If neurogenic syncope can be successfully treated with psychotropic, vegetotropic and general tonic drugs (tranquilizers, antidepressants, anticholinergics, ergot preparations, stimulants, antihistamines, etc.), then the treatment of idiopathic orthostatic hypotension is always a rather difficult task for the doctor.

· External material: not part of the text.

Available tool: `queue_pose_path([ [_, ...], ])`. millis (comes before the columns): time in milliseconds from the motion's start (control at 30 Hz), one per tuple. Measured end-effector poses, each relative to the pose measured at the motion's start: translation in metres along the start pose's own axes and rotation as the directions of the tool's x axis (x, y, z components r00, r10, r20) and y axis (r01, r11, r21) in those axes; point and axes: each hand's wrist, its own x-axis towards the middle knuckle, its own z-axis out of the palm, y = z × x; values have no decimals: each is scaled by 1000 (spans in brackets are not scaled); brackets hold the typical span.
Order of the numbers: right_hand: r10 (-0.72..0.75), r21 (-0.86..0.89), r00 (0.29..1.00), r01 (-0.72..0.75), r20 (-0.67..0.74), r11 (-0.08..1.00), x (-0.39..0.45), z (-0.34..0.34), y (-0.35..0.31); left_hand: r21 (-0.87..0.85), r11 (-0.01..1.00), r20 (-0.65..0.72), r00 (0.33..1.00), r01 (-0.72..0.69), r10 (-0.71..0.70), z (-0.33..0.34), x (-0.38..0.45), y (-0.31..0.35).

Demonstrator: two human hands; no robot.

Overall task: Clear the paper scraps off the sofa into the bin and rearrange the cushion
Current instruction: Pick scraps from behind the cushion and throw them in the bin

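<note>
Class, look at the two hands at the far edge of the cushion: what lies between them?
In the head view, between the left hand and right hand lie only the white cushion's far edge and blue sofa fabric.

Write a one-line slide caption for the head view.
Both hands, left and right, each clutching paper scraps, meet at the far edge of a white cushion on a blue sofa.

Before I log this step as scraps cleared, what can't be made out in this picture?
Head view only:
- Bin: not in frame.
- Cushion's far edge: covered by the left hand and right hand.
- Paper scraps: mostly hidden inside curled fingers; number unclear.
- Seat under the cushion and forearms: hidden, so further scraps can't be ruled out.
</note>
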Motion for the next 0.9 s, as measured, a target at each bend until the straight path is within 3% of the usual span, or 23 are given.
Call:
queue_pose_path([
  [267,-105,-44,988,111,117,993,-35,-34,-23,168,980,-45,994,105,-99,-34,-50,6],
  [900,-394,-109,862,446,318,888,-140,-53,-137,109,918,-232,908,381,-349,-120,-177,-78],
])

There are two principles in the treatment of orthostatic hypotension. One is to limit the volume that can be occupied by blood when taking a vertical position, the other is to increase the mass of blood that fills this volume. As a rule, complex treatment is used. Drugs that can increase the endogenous activity of the sympathetic nervous system and cause vasoconstriction (alpha-adrenergic agonists) are indicated. Their use, however, is associated with the risk of arterial hypertension and other complications. Such drugs are prescribed with caution (for example, ephedrine), while some patients get relief from a combination of these drugs with MAO inhibitors (for example, nialamide in a normal dose) or dihydroergotamine. The beta-blocker pindolol (visken) is indicated, which has a beneficial effect on the heart muscle. Obzidan is also used (to prevent peripheral vasodilation). Nerucal and indomethacin have the same property. A salt-rich diet is indicated. Salt-retaining drugs (synthetic fluorinated corticosteroids), caffeine, yohimbine, and tyramine derivatives are administered. A positive result has been described from implanting a pacemaker that sets the heart rate to 100 beats per minute. Tight bandaging of the lower extremities, pelvic girdle, and abdomen, and special inflatable suits are also used. Swimming has a good effect. It is necessary to recommend a full 4-meal diet. Some types of orthostatic hypotension (for example, caused by dopamine mimetics) are successfully prevented abroad using a peripheral dopamine receptor blocker, domperidone. There are also reports of a favorable effect of a combination of mineralocorticoids (DOXA), sympathomimetics, L-dopa, and monoamine oxidase inhibitors. A patient with orthostatic hypotension is recommended to sleep with his head slightly elevated (by 5-20 degrees), which helps to reduce hypertension in the supine position, as well as nocturnal diuresis. Since a reliable increase in neurological symptoms in patients with Shy-Drager syndrome during smoking has been repeatedly described, such patients should be strongly advised to stop smoking.